SoBe Bottle Ad Campaign Throws Away All Environmental Conscientiousness

SoBe Ad Campaign Takes Environmental Ignorance To A New Level

You know how online ads are supposed to know exactly what you want to see and buy? Well online ads don’t know Stiv Wilson.

The communications director for the environmental nonprofit 5 Gyres was perusing Facebook last week when an ad for SoBe bottled drinks popped up on his feed.

Send a message in a bottle and win a Hawaiian vacation, the ad encouraged.

Wilson was horrified. “At first, I thought they were actually advocating for people to throw plastic bottles into the ocean,” Wilson wrote in a 5 Gyres blog, partially entitled “#TheyJustDon’tGetIt.

A look at SoBe’s website lays out the promotion in more detail. Visitors are encouraged to “explore the worlds of Sobe” and write a message inspired by the images. Share the message via social media and be entered to win prizes.

Well, the worlds one can explore are scenes of plastic SoBe bottles floating in the ocean...
sobe message in a bottle

...and waterfalls...

sobe bottles

...and stuck in the sand on tropical beaches.

sobe bottles sand

“How odd and insensitive a choice it is to use plastic pollution in the ocean portrayed in a positive, paradise like fashion,” Wilson writes.

The organization tours the five ocean gyres which, due to currents and the earth’s rotation, amass a huge portion of the plastic that ends up in the world’s waters. They conduct research on and take inventory of the waste they observe, and document the effects on marine life.

ocean plastic pollution

In case you hadn’t heard (which perhaps SoBe has not), ocean plastic pollution is an enormous problem. 5 Gyres estimates that the world only recycles about 5% of the plastic it uses. The rest ends up in landfills or is even less-properly discarded, eventually winding up in the ocean. As it (very) slowly biodegrades, it breaks into pieces small enough for marine life to ingest, leaching toxic compounds in the meantime.

“When marine animals consume plastic trash, presumably mistaking it for food, this can lead to internal blockages, dehydration, starvation, and potentially death. Also of deep concern for societies are the potential human health impacts of toxic chemicals entering the marine food chain through plastics,” 5 Gyres warns.

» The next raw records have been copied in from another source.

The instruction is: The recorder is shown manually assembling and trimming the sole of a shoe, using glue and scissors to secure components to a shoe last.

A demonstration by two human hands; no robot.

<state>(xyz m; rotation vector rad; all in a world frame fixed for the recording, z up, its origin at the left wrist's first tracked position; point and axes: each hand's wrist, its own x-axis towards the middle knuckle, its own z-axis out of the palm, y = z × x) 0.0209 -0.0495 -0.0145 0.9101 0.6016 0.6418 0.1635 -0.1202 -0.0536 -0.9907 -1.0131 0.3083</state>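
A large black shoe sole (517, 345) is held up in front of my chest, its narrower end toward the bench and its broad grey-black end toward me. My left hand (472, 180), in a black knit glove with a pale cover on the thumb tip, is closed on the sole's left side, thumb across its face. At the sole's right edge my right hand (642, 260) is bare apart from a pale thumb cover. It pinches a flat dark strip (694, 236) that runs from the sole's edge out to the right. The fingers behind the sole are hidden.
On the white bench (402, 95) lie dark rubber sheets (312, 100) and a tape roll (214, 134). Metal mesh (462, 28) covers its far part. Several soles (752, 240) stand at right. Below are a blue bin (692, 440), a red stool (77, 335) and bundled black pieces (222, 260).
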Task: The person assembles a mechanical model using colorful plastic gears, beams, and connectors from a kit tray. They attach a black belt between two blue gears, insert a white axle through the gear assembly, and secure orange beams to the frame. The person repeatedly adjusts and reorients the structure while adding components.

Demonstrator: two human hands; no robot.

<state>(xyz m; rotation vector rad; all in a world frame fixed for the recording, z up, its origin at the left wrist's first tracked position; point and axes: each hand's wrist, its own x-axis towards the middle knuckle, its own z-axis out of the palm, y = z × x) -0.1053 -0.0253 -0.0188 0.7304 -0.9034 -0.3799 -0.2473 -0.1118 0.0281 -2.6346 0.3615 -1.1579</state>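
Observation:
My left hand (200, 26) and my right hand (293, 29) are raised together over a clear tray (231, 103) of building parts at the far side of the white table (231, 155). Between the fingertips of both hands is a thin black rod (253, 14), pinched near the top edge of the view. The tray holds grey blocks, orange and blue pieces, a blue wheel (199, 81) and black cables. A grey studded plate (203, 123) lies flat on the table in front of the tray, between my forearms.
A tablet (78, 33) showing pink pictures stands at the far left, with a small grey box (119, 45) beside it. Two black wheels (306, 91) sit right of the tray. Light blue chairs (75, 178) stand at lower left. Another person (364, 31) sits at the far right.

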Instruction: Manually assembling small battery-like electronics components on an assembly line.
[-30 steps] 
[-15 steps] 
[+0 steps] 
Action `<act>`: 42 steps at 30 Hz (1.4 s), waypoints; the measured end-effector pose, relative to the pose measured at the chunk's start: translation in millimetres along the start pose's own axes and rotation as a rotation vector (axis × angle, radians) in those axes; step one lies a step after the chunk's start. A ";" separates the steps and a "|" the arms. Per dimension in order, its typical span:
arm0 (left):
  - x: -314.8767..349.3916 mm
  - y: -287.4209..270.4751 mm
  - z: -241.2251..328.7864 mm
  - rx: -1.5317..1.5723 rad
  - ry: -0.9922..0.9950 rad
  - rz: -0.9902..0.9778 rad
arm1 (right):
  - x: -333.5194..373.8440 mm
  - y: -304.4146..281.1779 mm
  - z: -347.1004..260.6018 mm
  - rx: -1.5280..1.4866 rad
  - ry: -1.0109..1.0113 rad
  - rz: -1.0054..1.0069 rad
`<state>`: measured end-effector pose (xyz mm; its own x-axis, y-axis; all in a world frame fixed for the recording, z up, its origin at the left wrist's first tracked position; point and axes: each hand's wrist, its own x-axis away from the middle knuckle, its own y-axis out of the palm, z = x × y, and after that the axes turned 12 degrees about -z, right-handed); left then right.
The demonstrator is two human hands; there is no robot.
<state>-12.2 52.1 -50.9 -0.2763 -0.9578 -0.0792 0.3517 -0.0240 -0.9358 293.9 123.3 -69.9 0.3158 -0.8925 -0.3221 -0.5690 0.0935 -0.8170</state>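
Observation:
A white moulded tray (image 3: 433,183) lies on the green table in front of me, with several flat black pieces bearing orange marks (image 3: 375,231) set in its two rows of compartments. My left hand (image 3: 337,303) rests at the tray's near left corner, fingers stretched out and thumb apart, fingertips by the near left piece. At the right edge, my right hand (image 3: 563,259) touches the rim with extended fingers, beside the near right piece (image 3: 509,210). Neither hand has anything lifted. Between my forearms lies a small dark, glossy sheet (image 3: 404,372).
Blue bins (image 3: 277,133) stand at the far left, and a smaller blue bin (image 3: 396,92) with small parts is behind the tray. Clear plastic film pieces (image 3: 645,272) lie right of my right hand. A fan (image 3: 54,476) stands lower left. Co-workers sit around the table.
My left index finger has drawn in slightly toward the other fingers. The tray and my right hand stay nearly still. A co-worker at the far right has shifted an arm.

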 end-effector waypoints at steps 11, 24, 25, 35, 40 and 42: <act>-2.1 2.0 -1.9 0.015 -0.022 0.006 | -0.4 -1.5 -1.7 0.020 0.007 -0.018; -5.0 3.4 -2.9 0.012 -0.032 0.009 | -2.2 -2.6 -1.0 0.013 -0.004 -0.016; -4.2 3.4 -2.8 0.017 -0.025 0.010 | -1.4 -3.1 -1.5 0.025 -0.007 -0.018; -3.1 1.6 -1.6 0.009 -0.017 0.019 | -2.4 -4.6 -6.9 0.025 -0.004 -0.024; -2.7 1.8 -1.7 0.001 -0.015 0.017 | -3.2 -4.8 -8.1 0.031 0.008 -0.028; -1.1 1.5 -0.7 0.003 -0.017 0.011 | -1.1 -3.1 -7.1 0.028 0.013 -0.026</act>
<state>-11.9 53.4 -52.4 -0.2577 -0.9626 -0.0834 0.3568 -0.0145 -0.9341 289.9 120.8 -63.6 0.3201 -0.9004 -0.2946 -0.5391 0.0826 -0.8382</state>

SoBe’s products used to be distributed in glass bottles, but the Pepsi-owned company now uses plastic. So the concept of an ad depicting plastic bottles in the ocean, and figuratively encouraging the practice of throwing a bottle into the ocean with a message inside, is rather baffling.

In the end, Wilson puts the responsibility on himself and other like-minded anti-plastic crusaders. “What saddens me is this -- if no one is catching that this ad campaign was a dumb idea, it means we as activists need to turn the volume up. Like a lot. Like a lot a lot a lot.”

PepsiCo, the parent company of Sobe, didn't respond to a request for comment made on Thursday. This story will be updated if more information becomes available.